**Task directions:** Reproduce exactly the lines from the one containing "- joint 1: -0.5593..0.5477" through the last line of the data, both ends included.

:::::

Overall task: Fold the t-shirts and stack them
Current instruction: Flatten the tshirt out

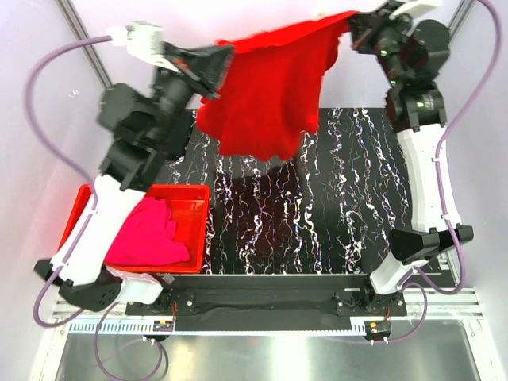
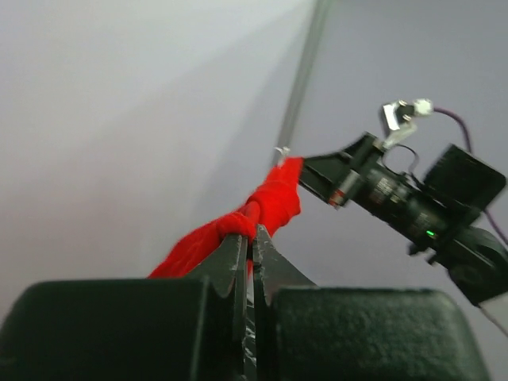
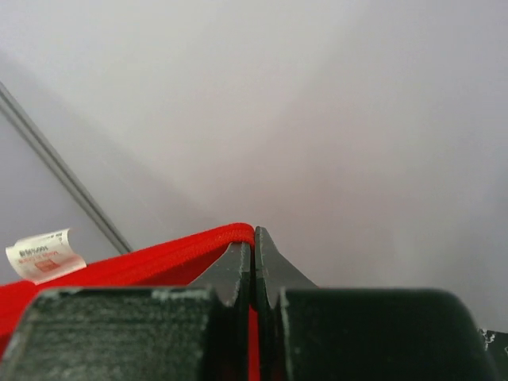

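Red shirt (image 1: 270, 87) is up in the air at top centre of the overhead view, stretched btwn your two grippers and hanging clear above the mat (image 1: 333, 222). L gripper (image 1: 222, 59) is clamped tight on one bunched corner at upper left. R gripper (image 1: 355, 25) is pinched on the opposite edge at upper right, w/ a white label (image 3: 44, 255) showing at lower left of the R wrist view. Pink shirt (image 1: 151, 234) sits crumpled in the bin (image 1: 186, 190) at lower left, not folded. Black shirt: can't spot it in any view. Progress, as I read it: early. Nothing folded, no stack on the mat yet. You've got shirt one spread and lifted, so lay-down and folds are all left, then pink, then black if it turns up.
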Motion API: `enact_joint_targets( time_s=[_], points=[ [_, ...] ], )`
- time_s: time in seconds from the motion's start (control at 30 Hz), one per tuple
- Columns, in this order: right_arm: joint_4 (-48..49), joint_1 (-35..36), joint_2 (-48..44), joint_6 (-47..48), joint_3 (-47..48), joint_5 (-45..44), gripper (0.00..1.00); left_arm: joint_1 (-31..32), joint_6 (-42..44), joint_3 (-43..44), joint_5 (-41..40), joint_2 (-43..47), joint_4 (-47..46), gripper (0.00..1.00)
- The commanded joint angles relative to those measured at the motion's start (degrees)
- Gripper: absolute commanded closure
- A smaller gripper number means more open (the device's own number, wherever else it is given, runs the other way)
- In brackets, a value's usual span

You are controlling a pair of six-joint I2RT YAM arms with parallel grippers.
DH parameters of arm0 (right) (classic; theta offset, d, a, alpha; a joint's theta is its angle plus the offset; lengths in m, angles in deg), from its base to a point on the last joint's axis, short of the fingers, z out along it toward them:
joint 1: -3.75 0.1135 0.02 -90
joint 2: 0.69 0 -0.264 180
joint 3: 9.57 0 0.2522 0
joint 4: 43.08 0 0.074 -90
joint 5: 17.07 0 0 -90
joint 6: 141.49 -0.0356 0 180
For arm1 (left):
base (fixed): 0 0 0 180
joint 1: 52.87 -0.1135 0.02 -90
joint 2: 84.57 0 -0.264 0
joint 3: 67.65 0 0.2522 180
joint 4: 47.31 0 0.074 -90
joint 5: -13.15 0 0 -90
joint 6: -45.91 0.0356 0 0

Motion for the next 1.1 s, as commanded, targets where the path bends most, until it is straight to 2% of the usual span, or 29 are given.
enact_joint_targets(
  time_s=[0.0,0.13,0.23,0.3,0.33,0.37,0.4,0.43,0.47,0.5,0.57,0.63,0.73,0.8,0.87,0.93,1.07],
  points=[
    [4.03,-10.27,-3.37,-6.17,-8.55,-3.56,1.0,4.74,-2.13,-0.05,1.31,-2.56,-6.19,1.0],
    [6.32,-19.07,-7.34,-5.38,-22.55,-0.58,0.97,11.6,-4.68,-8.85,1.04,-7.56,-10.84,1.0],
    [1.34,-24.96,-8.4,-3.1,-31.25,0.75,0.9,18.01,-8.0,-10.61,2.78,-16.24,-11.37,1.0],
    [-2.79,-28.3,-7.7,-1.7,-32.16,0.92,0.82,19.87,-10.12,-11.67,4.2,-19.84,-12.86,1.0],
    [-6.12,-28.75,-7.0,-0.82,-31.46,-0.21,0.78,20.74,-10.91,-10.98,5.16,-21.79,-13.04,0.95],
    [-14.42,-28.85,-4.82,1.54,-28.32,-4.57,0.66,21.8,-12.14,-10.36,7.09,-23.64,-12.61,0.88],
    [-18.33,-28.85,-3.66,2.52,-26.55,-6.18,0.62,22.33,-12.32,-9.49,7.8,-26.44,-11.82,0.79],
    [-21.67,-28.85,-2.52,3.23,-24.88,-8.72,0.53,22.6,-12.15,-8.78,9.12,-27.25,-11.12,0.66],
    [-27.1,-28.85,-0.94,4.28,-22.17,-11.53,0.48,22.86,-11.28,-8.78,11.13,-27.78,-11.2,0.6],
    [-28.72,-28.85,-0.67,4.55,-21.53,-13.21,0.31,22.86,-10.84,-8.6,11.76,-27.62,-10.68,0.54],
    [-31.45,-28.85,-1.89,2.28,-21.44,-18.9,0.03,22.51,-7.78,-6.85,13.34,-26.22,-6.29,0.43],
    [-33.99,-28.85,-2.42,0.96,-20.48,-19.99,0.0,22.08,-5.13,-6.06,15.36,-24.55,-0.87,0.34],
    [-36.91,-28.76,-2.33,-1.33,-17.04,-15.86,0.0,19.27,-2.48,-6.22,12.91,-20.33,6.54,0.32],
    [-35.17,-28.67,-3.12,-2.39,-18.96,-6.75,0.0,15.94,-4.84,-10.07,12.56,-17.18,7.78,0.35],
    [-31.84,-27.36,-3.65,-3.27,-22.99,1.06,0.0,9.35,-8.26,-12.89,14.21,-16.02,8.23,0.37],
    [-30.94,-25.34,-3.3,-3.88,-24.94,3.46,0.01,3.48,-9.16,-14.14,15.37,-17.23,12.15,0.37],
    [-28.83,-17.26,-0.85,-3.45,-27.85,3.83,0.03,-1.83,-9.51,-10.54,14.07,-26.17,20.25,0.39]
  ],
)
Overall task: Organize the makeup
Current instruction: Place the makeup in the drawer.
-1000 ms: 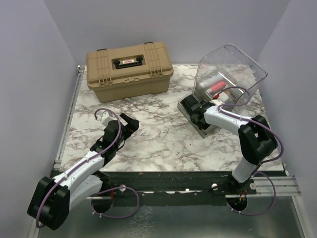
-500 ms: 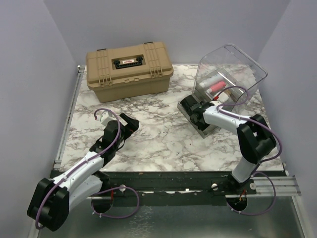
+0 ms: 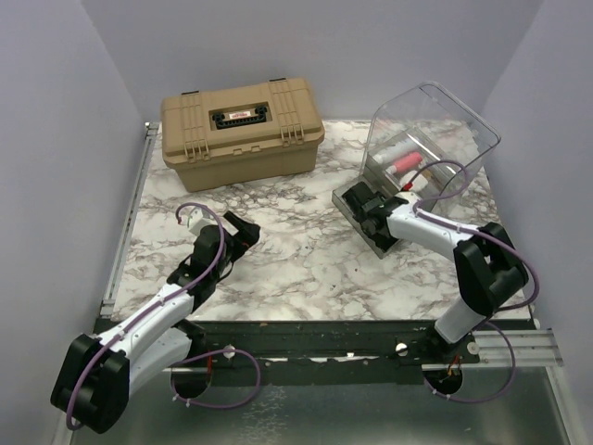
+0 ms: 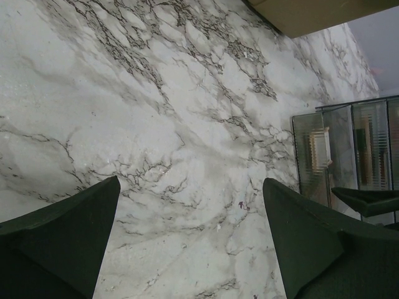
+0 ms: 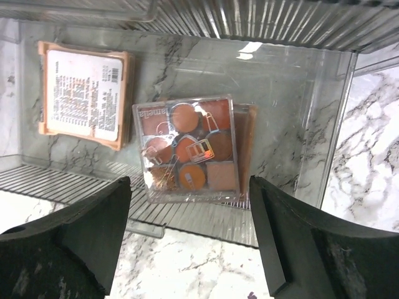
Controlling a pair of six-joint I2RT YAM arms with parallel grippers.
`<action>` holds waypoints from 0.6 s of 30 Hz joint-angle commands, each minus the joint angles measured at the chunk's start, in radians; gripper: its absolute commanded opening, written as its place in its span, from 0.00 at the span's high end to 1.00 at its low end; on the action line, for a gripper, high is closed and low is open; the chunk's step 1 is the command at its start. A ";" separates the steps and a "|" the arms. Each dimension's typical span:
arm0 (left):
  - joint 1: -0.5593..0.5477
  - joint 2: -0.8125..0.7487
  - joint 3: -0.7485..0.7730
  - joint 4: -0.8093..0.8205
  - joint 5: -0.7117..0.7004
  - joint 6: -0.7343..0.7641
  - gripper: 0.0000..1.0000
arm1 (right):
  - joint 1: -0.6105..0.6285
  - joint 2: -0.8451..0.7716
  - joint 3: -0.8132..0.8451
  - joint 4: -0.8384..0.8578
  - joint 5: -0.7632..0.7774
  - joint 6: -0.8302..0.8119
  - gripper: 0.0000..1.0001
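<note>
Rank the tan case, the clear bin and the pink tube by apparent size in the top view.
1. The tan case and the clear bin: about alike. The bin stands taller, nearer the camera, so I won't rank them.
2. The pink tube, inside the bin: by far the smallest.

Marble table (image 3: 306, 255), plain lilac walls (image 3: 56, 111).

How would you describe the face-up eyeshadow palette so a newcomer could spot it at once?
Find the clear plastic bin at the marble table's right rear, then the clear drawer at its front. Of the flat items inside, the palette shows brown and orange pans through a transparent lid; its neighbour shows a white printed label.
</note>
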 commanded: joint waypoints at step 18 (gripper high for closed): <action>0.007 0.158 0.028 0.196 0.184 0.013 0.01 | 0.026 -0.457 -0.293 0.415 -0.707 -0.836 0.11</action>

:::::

**Expected answer:**
  - joint 1: -0.5593..0.5477
  - joint 2: -0.8125..0.7487
  - joint 3: -0.7485..0.7730
  - joint 4: -0.8093..0.8205
  - joint 5: -0.7117..0.7004
  - joint 6: -0.7343..0.7641
  - gripper: 0.0000..1.0000
arm1 (right):
  - joint 1: -0.6105..0.6285
  - joint 2: -0.8451..0.7716
  - joint 3: -0.8132..0.8451
  - joint 4: -0.8384..0.8578
  - joint 5: -0.7632..0.7774
  - joint 6: -0.8302..0.8119
  - gripper: 0.0000..1.0001
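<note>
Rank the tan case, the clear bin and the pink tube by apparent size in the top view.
1. The tan case and the clear bin: about alike. The bin stands taller, nearer the camera, so I won't rank them.
2. The pink tube, inside the bin: by far the smallest.

Marble table (image 3: 306, 255), plain lilac walls (image 3: 56, 111).

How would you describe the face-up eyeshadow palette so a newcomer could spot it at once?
Find the clear plastic bin at the marble table's right rear, then the clear drawer at its front. Of the flat items inside, the palette shows brown and orange pans through a transparent lid; its neighbour shows a white printed label.
</note>
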 commanded: joint waypoints at step 18 (gripper high for closed): <action>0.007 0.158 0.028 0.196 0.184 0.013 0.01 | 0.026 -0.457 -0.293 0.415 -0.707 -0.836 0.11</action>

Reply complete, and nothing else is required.